It's not always important to solve a big problem.

If you want to run a successful local ice cream shop, you can build a fantastic business and make a great living. That's a perfectly valid path.

But if you're seeking venture capital, the game changes entirely.

The VC Definition of a "Big Problem"

In venture capital, "big problem" has a specific meaning tied to financial outcomes.

At Hustle Fund, we invest in companies that can produce outsized returns. We need these returns to pay back our limited partners—the people who invest in our funds.

When we invest, we ask one simple question: at the post-money valuation that we can invest in your business, do we think we can 100x?

If we invest at a $1 million valuation, we're looking for a $100 million outcome. That means selling to Google or going public at that number.

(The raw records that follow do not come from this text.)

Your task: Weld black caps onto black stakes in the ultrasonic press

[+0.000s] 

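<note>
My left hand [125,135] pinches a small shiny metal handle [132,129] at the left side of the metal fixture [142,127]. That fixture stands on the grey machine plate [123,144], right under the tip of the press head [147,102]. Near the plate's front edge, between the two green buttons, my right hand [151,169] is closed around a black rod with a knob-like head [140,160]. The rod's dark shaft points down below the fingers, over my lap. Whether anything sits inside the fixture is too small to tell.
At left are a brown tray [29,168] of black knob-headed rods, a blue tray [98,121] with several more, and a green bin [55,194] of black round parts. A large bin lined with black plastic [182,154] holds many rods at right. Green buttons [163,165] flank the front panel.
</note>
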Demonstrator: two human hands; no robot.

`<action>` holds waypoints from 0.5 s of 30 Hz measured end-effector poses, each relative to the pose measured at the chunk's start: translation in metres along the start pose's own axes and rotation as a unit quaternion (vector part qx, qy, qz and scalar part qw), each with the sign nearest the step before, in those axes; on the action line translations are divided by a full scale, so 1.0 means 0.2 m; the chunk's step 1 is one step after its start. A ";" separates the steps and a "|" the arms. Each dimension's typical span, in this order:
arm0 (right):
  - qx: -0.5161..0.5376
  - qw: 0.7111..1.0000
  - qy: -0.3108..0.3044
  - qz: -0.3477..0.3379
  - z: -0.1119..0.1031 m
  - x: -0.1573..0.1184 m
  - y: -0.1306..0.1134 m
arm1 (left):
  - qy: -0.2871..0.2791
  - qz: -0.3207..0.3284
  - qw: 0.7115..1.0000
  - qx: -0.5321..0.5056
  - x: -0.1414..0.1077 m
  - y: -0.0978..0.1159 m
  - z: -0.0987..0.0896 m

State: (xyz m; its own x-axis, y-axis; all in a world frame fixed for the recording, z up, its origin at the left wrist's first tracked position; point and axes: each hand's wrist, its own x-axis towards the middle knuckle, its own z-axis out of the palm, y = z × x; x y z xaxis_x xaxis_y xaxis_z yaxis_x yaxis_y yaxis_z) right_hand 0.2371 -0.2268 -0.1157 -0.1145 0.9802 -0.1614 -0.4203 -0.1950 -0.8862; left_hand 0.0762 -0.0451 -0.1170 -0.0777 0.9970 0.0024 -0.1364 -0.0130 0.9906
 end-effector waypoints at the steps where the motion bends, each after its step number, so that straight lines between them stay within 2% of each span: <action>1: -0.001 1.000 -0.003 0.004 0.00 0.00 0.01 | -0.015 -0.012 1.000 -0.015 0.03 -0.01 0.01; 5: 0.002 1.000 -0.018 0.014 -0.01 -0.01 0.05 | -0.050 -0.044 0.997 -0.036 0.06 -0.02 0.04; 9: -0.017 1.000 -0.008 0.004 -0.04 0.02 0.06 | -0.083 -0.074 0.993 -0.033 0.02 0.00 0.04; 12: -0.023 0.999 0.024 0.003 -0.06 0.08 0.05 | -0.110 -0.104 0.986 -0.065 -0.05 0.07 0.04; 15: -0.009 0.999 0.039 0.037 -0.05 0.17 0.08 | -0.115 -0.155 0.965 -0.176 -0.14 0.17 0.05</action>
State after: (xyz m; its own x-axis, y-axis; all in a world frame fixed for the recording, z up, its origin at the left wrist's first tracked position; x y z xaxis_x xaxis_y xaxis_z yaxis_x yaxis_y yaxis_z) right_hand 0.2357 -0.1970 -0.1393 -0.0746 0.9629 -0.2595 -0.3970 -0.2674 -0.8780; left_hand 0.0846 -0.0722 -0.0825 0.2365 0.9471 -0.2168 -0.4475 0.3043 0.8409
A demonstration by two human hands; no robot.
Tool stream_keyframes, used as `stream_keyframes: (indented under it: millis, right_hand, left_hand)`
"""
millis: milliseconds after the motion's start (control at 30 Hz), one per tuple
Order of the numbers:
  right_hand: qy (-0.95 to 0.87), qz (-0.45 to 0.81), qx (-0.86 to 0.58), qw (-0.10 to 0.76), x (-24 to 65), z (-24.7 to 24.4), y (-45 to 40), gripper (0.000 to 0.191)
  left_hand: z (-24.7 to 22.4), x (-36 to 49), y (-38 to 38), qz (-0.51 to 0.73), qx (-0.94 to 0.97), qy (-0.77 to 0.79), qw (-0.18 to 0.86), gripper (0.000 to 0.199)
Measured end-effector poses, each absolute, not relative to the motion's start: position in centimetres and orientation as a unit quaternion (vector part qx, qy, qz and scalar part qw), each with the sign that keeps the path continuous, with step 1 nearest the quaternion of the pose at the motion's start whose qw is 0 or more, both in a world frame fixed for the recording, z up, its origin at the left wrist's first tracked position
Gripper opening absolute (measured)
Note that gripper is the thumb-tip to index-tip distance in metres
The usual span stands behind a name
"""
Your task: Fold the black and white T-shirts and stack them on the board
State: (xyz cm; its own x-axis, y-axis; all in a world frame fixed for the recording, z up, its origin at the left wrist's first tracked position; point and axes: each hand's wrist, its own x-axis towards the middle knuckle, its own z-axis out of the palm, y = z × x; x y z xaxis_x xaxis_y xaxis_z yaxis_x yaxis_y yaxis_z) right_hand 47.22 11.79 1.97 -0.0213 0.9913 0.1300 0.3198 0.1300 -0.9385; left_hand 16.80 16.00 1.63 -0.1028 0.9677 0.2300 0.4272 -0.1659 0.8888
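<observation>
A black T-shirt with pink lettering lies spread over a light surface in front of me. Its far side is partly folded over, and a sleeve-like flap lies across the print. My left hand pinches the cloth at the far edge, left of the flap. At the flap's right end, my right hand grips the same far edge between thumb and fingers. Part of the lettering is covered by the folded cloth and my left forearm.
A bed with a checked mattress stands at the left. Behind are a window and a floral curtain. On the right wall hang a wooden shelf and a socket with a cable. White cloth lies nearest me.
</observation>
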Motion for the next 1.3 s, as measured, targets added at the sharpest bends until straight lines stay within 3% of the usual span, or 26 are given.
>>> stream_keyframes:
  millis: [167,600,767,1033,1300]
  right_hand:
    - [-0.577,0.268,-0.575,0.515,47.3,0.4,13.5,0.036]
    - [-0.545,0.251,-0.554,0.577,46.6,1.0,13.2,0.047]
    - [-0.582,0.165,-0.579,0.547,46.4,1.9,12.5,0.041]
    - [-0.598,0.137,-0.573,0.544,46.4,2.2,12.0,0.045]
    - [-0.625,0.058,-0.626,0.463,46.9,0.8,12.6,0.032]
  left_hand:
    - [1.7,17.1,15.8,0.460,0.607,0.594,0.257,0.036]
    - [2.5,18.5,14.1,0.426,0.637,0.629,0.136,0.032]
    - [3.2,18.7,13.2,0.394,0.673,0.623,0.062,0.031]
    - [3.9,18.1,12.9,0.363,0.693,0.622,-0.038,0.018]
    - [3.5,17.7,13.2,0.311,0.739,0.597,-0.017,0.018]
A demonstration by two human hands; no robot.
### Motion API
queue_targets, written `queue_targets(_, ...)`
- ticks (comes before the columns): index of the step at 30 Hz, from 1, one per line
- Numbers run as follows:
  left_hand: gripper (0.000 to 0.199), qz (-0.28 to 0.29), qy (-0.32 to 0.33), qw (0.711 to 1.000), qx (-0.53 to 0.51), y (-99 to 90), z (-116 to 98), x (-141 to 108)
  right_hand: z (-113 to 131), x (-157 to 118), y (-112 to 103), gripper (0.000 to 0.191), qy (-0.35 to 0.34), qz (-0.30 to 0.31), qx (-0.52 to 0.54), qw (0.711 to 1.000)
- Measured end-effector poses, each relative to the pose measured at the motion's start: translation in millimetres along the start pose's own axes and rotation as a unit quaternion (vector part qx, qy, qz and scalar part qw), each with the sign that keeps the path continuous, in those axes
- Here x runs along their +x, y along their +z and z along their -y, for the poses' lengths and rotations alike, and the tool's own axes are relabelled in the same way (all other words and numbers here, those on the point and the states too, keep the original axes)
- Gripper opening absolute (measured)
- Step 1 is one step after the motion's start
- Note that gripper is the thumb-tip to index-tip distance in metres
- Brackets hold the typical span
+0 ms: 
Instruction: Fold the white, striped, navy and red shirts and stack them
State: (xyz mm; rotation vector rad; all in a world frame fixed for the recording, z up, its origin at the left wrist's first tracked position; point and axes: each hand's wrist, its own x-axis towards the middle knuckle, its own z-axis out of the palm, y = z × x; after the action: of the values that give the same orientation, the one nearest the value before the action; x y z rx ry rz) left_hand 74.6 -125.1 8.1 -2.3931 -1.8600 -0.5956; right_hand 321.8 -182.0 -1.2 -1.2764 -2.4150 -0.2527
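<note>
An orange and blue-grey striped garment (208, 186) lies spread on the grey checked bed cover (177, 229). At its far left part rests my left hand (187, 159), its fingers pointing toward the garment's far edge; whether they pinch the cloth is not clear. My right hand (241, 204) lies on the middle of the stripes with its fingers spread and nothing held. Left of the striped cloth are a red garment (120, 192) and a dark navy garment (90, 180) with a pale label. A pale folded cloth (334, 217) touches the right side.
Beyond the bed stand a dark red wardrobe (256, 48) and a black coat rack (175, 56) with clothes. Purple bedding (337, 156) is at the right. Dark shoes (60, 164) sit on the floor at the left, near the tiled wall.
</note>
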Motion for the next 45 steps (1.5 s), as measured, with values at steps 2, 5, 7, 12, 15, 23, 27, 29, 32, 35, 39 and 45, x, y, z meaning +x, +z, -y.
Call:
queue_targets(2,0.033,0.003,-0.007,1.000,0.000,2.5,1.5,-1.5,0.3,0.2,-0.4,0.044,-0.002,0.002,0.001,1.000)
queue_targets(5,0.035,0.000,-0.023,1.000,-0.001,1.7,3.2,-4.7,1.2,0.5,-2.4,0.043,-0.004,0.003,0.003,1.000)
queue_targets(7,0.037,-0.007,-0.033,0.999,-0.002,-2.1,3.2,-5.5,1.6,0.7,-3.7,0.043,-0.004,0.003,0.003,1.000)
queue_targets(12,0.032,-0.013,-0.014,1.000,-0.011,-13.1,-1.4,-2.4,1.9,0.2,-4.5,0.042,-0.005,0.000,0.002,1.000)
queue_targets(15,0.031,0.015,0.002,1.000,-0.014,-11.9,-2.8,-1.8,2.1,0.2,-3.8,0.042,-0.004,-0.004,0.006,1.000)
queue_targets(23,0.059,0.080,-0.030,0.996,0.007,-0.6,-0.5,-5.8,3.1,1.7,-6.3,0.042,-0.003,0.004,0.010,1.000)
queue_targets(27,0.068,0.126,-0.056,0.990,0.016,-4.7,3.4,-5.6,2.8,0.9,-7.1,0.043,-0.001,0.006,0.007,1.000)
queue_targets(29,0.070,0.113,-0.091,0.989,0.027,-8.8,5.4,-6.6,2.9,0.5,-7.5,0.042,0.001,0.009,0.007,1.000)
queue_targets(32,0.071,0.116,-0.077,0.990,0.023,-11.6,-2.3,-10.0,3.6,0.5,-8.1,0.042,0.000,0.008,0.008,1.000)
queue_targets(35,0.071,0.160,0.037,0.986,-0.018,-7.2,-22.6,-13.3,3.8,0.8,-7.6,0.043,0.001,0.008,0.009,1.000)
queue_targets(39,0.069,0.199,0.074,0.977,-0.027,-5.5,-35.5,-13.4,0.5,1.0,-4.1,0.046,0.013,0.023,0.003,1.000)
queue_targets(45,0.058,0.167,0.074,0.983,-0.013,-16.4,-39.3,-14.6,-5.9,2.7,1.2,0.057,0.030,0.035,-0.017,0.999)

Why 100x? Because that's what it takes for a single investment to return the fund—covering all the capital we raised before we see any profit.

The big returns from a few winners need to make up for the many investments that don't succeed.

So when VCs talk about "big problems," we're really talking about:

  • Large total addressable markets (billions of dollars at stake)

  • Evidence of strong, unmet demand

  • Ability to acquire customers effectively and efficiently

  • Potential for massive financial outcomes

That's the venture-backable definition. Yours might be different—and that's fine.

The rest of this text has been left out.